Train the resource properly – 07 Dec 2010

“The new undergraduates fall short of the expectations of the employers with regard to self motivation, self discipline, empathy for other workers and management, willingness to learn, good written communication and basic computer skills” says FICCI through a survey conducted by them recently. This is  something that all of us as human resource development trainers have been saying for a long time. This is what the corporate sector has been suffering from a long time. The survey of FICCI comes as an authentication of the facts and should be appreciated by all concerned. It is important to note that the specific deficiencies have been identified and highlighted. Most of the factors mentioned above relate to the psychological dimensions of the personality and only the last two factors of poor written communication and computer skills relate to the technical skills.

This survey and its results have implications for the organisations as well as for the educational institutions that cater to students who go for higher studies. My experience with most organisations is that they give more emphasis on the technical training to the neglect of psychological dimensions. I have no research study at hand to quote of the ratio of technical versus behavioural inputs in terms of the HRD training programmes conducted by companies. As a behavioural scientist and a trainer it is my observation and experience that make me formulate the hypothesis of the neglect of behavioural training inputs. We all know that in times of resource crunch the first casualty is HRD. Rightly or wrongly it is thought to be an extraneous need and not an intrinsic one by the corporate sector. They would prefer, rightly, that they get sophisticated candidates who fit the bill and for whom the company may not have to provide the basic education and training. They do not want to spare a certain percentage of the budget for further training inputs is what bothers most of us. Most successful companies who take the HRD programmes seriously and quantify the benefits would vouch for its tremendous utility.

That brings us to the role of the second important principal in this phenomenon, and they are the educational institutes of higher learning. The students may have degrees of arts, science or commerce but have no or little practical experience of the concepts that they may have learnt. In Indian colleges and universities the application of principles are sorely missing as part of the education. The theories are taught, reference work in libraries are not encouraged, there are examination guides which students mug up instead and pass the exam. As if getting the degree is the only high point of education, the rest is taken care of by society! This is a tragic situation of our country and it needs to be turned on its head. Give more importance to application of principles and put the students to work. Let the college be a hub of activity with seminars, presentations, projects, research and reference work and there be enough range of subjects to choose from. This academic activity leads not only to intellectual stimulation but also to personality development and growth. It leads to better communication (what FICCI bemoans) both verbal and written. It also leads to self motivation, self discipline, and willingness to learn. Should we hold the colleges responsible for the lack of such qualities in students and candidates for jobs? Of course we should. The training makes the man/woman. When the training at college level is inadequate, ineffective, and insignificant the poor student is only a victim of the rotten system.
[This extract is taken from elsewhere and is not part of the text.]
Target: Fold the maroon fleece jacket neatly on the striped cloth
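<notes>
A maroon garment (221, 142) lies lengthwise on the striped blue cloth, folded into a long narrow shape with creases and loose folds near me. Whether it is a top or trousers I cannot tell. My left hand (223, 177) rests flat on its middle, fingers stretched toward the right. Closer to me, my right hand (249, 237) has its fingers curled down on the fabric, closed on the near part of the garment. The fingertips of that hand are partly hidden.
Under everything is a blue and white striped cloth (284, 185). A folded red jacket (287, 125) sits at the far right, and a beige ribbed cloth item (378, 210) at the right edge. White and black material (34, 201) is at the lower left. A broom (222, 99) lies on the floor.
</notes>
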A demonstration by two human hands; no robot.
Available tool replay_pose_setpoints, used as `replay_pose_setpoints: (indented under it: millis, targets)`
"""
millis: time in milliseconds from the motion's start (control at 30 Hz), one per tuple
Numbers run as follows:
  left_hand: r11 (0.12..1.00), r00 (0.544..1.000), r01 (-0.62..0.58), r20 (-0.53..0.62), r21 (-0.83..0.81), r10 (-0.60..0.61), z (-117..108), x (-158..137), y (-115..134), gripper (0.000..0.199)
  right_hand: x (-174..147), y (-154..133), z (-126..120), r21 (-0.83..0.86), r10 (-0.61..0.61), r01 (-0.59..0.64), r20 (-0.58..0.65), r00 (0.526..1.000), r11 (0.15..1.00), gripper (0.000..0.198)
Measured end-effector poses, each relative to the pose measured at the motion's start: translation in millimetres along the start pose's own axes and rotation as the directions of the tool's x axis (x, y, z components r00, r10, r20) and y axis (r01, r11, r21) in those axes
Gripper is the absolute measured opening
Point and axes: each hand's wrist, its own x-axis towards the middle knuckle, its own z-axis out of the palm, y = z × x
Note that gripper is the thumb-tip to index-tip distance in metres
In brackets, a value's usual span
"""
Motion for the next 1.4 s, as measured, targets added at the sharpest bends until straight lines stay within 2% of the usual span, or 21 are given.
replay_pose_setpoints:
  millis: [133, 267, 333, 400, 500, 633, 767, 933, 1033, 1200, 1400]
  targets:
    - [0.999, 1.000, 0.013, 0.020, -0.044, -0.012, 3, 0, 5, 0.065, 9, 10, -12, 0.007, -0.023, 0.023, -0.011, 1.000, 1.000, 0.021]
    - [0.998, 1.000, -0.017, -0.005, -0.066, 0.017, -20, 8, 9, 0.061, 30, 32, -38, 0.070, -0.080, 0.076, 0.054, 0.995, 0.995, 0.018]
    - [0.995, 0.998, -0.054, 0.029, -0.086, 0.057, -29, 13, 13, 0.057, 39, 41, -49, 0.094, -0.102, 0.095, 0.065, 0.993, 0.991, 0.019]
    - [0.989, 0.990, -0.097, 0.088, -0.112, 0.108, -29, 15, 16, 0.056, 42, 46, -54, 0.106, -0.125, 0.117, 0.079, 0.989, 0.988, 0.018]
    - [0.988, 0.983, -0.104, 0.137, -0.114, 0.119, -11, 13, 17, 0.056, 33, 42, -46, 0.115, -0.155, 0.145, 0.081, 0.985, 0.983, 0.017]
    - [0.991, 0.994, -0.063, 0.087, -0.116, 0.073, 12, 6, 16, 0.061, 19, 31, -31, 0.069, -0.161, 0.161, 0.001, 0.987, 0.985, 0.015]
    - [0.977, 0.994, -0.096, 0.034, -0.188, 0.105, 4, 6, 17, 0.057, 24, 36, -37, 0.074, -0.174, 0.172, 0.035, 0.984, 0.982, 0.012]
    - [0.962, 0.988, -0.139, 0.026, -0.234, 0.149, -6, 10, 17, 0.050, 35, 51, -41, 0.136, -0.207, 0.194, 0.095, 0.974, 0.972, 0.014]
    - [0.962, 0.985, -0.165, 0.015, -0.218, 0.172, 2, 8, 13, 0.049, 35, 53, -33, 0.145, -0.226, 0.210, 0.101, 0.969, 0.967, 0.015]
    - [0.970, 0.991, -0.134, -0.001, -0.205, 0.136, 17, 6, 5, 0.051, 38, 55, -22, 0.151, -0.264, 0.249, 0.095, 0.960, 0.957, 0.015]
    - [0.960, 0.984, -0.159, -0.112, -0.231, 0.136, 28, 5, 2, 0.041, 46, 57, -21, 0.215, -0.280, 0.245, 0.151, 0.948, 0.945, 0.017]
If he lives and learns in a stimulating, intellectual, healthy, competitive and creative environment of the college, under the competent supervision of the professors, his personality blooms. The same flower withers away in a forlorn, monotonous,dull and dead desert of learning. Most undergraduate colleges are boring, dull, inactive and uninteresting places where students find themselves in a predicament and have to suffer the three to four years of drudgery and get a degree. When I refer to this phenomenon I am talking not of the colleges that are exceptions but the colleges that cater to the growing masses of students who come from villages and towns and smaller cities. When we look at the bigger picture we understand the reality in its true colour. That’s where the problem lies.